▸ **Exercise**: Repeat the data word for word. Do not include the pictures.

= Beginning of Section =

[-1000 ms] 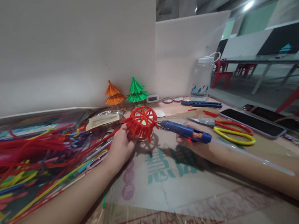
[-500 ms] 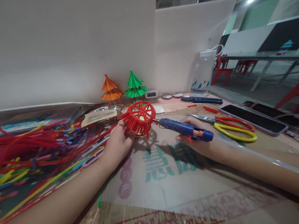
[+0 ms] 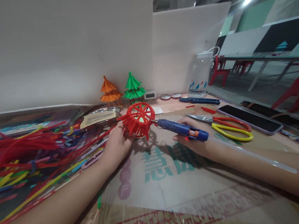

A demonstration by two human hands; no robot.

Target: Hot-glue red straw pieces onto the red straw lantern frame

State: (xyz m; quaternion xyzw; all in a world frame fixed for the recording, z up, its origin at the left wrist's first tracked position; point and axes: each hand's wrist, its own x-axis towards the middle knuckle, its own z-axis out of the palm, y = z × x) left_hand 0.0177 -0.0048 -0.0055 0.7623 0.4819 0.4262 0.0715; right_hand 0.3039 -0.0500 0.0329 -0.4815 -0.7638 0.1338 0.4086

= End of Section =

▸ **Answer area**:
[-1000 ms] 
[-500 ms] 
[+0 ms] 

A demonstration by two human hands; no robot.

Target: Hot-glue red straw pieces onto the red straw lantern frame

State: (xyz m; quaternion xyzw; all in a world frame fixed for the recording, z up, its origin at the left wrist's first tracked position; point and axes: each hand's wrist, its own x-axis towards the middle knuckle, its own z-axis out of the palm, y = z × x) left_hand 0.0177 -0.0048 -0.0055 0.7623 0.4819 0.4262 0.0715; right_hand 0.3039 -0.0500 0.0329 -0.4815 -0.7638 0.1338 0.4086

An answer has been given, and the exercise is complete.